Il est extrêmement difficile de savoir où finit Dacal-chanteuse et commence Andréia Dacal-personne. Évoluant dans un milieu — rap, ragga, dub jamaïcain — de plus en plus divisé entre artistes « conscients » et artistes sans conscience, cette fluminense de 29 ans (dont près de 15 consacrés à la musique) ose porter l'étendard de la pensée responsable, de la militance idéologique et même de la correction politique, apportant à sa musique une vision du monde tranchante.
Élevée au skate, sport pour lequel elle a combattu jusqu'à intervenir en politique à Niterói, Dacal est une enfant de l'underground et trace sur la carte brésilienne (elle est aussi proche de la Géographie, diplômée de la Federal Fluminense) un chemin pèlerin toujours en marge, inculquant et absorbant des idées de personnes apparemment isolées, mais connectées par la grande arène d'activisme qu'est devenue Internet. Souris d'un côté, micro de l'autre et beaucoup d'inspiration dans les poumons, la chanteuse et instrumentiste remplit sa musique de valeurs de la quête du noyau spirituel humain à la contestation des « structures cristallisées » de la société brésilienne.
Sa trajectoire eut une trêve vers 2005-2006, quand elle encapsula toute cette vision dans son premier album Caos, Roots, Controle, sorti en mars 2007 chez Tomba Records, produit par Bruno Marcus.
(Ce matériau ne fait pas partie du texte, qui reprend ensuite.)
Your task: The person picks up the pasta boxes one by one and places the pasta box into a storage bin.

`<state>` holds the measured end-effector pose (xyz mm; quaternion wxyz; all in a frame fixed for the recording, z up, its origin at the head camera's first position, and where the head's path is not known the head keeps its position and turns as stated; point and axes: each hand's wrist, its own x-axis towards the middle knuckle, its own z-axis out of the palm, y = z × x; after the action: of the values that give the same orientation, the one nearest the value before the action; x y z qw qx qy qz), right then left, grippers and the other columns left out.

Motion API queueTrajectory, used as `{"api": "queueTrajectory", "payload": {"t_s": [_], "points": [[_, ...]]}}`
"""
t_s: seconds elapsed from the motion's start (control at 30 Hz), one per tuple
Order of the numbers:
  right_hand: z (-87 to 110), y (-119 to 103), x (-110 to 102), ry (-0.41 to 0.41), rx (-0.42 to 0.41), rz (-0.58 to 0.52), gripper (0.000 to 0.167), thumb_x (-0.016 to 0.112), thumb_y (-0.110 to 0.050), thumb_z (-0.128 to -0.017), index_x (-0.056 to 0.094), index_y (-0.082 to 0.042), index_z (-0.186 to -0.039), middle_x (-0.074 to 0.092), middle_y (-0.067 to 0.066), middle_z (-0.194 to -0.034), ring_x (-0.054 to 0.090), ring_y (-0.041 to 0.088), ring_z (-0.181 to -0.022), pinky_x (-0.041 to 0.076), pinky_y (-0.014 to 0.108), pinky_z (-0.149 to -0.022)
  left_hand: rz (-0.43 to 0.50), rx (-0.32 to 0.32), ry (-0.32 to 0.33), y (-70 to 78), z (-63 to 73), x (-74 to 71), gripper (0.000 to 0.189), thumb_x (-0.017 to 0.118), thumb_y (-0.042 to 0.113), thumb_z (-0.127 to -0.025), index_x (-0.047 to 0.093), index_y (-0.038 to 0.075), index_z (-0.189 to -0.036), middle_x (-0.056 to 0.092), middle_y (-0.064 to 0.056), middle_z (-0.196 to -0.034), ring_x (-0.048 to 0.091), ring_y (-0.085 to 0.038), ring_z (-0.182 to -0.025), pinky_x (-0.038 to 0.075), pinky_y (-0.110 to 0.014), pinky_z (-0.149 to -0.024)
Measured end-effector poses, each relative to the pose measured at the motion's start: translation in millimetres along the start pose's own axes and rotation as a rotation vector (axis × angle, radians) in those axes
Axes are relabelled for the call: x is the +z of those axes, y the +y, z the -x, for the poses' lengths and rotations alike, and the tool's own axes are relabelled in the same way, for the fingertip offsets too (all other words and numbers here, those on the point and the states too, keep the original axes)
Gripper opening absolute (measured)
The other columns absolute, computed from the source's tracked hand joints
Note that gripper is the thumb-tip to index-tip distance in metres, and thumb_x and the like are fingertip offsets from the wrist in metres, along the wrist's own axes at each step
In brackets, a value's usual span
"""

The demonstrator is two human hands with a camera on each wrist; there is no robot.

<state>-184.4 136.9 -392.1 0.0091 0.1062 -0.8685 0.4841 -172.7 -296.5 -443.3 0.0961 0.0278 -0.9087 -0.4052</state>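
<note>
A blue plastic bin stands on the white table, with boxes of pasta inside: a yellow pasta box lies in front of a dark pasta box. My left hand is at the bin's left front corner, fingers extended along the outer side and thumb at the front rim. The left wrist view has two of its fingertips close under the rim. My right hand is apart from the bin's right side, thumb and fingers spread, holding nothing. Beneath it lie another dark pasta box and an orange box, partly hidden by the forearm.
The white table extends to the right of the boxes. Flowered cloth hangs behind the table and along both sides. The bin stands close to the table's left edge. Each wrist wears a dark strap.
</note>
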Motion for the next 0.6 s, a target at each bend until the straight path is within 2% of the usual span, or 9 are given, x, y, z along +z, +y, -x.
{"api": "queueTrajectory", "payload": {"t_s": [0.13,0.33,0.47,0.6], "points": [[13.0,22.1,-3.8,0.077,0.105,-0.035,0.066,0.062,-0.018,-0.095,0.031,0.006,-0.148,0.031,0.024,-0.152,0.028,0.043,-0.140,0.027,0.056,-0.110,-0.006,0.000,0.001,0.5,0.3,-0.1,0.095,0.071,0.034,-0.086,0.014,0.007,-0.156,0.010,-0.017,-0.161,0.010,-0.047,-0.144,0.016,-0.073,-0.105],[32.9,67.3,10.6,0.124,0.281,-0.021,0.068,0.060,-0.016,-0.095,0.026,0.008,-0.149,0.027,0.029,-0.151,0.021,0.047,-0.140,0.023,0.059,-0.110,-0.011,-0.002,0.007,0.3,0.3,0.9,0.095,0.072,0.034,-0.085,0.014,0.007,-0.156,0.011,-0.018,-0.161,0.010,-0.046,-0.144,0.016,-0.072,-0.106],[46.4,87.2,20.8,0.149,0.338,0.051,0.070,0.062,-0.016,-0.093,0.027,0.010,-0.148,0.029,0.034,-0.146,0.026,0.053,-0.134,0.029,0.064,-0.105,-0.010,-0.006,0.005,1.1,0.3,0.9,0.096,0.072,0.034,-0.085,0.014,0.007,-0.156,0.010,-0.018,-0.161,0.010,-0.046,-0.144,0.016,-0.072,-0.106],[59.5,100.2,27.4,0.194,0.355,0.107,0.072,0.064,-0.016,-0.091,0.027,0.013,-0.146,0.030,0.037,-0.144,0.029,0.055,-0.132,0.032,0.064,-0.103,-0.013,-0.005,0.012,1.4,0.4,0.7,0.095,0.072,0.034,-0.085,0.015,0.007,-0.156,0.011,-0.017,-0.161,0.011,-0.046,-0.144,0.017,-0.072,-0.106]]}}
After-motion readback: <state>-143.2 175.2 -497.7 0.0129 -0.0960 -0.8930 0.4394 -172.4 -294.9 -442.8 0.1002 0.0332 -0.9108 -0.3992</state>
L'album ne passa pas à MTV mais figura sur la plupart des lecteurs MP3 et radios jamaïcaines marginalisées.
Avec son mélange ragga, rap, dub, samba et MPB, Caos, Roots, Controle présenta Dacal à une variété de DJ et musiciens, sans préfigurer sa participation au Dubzoic italien, Bandulu Dub portugais, mixtapes Istambul Riddim et Dub and Blaze.
Plume plus affûtée que jamais, performance à l'éruption, Dacal prépare intensément de nouvelles chansons. Ses conquêtes sont honorables, mais elle sait que le chemin est ardu. Comme elle chante : « every day discipline, apprentice ». Dacal est toujours prête au combat.